A network of sidewalks, alleyways and busy roads is vital for dozens of Downtown Eastside residents who rely on the daily collection of recyclables, as well as their bikes, in order to make ends meet.
For these Vancouver “binners,” solidifying community connections is invaluable — those involved in the informal economy are known to respect each other’s retrieval territory, while businesses leave out a regular supply of used items, and bike shops offer free repairs.
The phenomenon of the “underground bicycle economy” is the focus of a study published in the journal mobility, examining the day-to-day lives of five middle-aged Downtown Eastside men who established “trap lines” to carry out the work. Participants interviewed in January and February 2020 were unhoused or lived in single-room occupancy hotels.
With around 10 per cent of Vancouver’s homeless population participating in the eco-friendly venture, the study’s lead researcher says the city should offer them a greater say in transportation planning and policies of the future.
“Based on our finding that the needs of some participants are not being met at present, we suggest cyclists living in poverty should be considered so they can continue to do their jobs safely,” said Jeanette Steinmann, a PhD kinesiology student at the University of BC
While Steinmann commutes across Vancouver on a bike, she said her typical route differs from the residents she interviewed.
“For me, cycling is a choice, to go green. However, some folks are limited in their transportation options. Their cycling is more of a necessity.”
As part of her research, Steinmann rode alongside study participants. “Accessing some bottle depots was tricky. In one instance, a pole in the middle of the sidewalk made it difficult to cycle over a viaduct,” she told Postmedia.
Michael Leland, 64, has been a self-employed recycler in Vancouver for more than two decades.
“I started seeing all these beer cans along Hastings Street and thought I could make a few bucks to buy booze,” said the SRO resident who was not part of the study.
During his earliest days as a “binner,” he was lucky to make $40 after 10 hours of carting around recyclables on foot.

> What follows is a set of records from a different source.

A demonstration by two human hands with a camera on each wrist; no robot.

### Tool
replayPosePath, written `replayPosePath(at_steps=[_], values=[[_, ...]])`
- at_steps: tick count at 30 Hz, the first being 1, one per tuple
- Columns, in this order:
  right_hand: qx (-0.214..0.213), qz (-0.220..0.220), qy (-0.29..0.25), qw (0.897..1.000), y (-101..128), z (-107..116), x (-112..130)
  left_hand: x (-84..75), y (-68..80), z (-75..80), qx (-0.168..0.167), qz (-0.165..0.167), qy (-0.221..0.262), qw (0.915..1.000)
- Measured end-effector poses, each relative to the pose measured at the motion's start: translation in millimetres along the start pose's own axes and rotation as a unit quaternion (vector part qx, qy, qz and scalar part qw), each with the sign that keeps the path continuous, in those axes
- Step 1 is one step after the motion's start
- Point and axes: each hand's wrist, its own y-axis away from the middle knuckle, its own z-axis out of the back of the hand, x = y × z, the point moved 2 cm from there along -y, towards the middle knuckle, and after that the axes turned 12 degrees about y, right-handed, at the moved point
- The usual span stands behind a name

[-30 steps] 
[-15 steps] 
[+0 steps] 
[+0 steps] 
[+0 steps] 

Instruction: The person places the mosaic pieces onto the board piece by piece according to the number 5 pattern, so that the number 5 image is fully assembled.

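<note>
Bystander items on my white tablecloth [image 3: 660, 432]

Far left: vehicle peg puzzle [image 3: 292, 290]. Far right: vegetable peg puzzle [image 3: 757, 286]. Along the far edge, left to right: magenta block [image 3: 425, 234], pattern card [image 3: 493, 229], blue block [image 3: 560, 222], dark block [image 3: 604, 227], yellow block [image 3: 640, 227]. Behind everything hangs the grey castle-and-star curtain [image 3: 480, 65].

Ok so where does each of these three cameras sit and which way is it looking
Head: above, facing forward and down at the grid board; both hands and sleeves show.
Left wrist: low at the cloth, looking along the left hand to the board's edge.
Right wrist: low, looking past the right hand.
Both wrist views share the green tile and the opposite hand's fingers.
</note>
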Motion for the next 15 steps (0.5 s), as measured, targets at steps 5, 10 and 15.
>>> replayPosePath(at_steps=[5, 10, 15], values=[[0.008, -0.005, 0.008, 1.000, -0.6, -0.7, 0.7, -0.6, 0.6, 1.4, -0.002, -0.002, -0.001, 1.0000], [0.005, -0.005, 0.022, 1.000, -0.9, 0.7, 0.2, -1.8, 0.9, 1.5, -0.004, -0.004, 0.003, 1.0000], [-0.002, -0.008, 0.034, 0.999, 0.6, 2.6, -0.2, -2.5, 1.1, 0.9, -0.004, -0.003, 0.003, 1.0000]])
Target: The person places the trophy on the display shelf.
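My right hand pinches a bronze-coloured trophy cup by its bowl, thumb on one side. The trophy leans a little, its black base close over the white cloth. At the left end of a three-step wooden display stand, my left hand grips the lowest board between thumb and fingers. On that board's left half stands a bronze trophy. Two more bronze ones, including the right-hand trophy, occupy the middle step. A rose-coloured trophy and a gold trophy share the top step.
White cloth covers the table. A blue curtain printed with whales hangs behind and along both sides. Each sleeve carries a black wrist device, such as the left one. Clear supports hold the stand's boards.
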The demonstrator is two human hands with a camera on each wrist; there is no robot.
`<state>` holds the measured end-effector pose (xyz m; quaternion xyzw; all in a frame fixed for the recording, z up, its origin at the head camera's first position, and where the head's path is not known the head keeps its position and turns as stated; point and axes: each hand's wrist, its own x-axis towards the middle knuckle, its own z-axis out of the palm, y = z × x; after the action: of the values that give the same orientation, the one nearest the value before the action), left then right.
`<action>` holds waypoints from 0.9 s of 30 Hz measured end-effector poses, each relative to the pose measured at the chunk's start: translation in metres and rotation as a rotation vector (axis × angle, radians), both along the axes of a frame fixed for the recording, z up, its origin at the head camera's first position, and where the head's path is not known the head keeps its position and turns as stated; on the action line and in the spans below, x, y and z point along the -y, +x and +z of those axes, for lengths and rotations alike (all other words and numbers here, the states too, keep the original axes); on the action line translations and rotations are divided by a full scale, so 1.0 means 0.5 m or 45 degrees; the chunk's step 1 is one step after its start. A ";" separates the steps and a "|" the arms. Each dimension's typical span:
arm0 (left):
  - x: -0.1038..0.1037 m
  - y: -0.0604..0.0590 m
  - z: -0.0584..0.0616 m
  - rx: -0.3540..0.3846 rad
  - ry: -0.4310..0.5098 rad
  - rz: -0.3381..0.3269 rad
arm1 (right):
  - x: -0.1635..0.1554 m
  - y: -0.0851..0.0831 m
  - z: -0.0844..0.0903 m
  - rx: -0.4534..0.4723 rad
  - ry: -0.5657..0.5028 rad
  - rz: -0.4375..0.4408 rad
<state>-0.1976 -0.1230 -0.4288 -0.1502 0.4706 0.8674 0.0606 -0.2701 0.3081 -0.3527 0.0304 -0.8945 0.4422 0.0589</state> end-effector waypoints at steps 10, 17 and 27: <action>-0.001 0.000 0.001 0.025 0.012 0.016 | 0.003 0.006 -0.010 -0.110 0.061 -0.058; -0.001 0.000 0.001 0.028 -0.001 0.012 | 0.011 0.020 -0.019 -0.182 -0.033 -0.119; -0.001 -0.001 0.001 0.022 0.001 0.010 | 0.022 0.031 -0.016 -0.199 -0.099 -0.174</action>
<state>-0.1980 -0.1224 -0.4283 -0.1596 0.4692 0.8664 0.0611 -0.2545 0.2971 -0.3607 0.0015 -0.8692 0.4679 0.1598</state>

“When I started out in 2000 at age 45, everyone was disgruntled. Businesses didn’t like you rummaging through the alleys,” Leland said.
However, after several years of collecting, he said he was able to build trust with locals of the community and added regulars to his route.
“Once they got to know me, that I didn’t trespass and I did a good job, their attitude completely changed.”
His first biweekly pickup at the Royal Vancouver Yacht Club coincided with a decision to haul his recyclables by bike. “Cycling made the job so much easier, and the towing trailer I modified allowed me to carry 150 pounds.”
By the time returns of beverage containers a liter and under increased from five to 10 cents in November 2019, Leland was making $160 a day.
“The yacht club wouldn’t bring out their bottles for anybody but me. Many times, they would even save me some steak.”
For those that Steinmann studied, relationships they made on the job “represented an element of stability and reliability in the lives of recyclers, for whom so much of life was precarious,” according to the research.
“The social connections that informal recyclers fostered through years of recycling were important not only for social support but also for securing a constant supply of recyclables,” it said.
Most recycling depots in the city have moved from downtown to industrial areas, including the Regional bottle depot, an East Vancouver location known for accommodating regular recyclers.
“Each time you get a receipt from your bottle return, you can sign your name on it and enter to win a monthly draw for $100,” said Leland, adding that the owner of the depot previously came to his aid after his bike was stolen .
The Four Directions Trading Post, formerly known as the Downtown Eastside Street Market, also provides recyclers with a place to purchase bikes at a low cost in times of need.
Leland said since establishing himself as a Vancouver recycler and starting a non-profit, The Binners Project, to support others in the can-collecting community, he has a new lease on life.
“I’ve found more of a purpose with work and stopped drinking. Recyclers like me are more respected and learning about the positive impact our work has on the environment.”